▶ _Work order_
Below are several records. Retype exactly those lines running from the one with "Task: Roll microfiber" through the one with "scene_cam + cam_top", end lines included, and no others.

::: The data

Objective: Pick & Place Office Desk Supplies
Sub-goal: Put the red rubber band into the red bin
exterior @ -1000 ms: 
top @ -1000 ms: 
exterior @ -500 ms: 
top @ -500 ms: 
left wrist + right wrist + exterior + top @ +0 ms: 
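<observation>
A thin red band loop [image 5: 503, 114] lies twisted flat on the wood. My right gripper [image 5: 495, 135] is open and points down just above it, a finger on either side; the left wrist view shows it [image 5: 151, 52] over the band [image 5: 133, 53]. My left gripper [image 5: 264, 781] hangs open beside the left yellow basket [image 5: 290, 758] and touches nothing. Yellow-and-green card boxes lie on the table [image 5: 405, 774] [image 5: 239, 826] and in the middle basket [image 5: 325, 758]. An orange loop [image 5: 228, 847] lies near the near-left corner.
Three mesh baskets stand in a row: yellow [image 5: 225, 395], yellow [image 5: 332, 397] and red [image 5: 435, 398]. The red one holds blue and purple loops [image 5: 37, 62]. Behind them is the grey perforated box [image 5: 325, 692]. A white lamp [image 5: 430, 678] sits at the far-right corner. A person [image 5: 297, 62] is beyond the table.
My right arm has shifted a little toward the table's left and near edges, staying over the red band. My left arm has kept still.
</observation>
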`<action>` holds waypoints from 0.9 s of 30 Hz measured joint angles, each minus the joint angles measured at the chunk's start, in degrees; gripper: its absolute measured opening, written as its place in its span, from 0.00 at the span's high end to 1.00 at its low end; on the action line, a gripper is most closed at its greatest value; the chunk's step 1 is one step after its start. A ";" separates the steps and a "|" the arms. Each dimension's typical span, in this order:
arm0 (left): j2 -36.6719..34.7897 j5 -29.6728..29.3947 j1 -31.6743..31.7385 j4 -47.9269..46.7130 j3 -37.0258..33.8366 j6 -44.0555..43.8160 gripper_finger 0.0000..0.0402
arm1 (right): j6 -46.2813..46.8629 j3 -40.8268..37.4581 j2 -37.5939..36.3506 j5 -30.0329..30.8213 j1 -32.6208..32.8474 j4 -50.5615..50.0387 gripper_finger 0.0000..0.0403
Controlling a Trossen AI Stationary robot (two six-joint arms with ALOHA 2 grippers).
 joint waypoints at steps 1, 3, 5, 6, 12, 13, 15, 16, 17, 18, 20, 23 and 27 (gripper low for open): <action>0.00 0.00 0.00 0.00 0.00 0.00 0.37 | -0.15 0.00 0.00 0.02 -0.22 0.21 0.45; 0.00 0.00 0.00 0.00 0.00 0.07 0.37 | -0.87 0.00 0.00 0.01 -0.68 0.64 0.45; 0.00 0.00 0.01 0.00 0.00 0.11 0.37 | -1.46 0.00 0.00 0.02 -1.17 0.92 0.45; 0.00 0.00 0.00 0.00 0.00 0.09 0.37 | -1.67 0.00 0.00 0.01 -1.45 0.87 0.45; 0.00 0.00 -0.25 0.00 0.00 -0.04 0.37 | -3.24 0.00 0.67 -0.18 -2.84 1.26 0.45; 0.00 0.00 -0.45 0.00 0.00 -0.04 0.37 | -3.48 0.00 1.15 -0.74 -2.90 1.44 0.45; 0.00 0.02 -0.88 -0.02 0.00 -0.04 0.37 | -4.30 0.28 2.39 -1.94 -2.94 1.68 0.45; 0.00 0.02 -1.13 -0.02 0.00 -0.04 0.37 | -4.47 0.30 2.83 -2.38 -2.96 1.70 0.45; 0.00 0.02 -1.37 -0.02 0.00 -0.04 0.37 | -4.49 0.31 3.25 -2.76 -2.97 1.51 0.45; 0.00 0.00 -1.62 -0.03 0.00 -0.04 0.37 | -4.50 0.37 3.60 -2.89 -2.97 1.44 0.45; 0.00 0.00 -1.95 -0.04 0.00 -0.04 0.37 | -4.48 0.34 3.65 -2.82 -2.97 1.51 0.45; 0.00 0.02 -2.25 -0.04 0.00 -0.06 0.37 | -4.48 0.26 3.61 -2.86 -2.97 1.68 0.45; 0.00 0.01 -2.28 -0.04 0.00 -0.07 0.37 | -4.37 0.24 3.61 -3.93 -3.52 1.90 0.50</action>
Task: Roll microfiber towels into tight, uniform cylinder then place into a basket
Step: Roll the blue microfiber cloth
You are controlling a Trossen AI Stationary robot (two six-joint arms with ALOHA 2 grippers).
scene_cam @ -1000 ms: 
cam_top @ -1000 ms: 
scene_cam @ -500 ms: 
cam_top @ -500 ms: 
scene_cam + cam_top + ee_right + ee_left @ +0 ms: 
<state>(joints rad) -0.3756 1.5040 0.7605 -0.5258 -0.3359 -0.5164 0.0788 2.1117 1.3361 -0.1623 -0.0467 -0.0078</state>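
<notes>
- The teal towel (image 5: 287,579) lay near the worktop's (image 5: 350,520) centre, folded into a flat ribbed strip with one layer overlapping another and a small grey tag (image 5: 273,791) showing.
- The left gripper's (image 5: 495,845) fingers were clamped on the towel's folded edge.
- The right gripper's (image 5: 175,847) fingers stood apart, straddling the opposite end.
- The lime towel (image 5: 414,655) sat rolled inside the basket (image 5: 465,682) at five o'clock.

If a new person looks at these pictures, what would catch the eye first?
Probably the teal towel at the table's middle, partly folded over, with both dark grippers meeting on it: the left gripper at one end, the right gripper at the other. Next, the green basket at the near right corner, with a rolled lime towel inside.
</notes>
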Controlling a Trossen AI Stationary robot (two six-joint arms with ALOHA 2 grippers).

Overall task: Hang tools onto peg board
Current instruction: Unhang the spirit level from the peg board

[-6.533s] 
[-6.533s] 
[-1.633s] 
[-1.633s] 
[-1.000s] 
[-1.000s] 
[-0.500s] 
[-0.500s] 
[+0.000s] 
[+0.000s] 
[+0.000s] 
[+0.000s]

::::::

▶ _Output_
Task: Roll microfiber towels into tight, uniform cylinder then place into a basket
Step: Roll the blue microfiber cloth
You are controlling a Trossen AI Stationary robot (two six-joint arms with ALOHA 2 grippers).
scene_cam @ -1000 ms: 
cam_top @ -1000 ms: 
scene_cam @ -500 ms: 
cam_top @ -500 ms: 
scene_cam + cam_top + ee_right + ee_left @ +0 ms: 

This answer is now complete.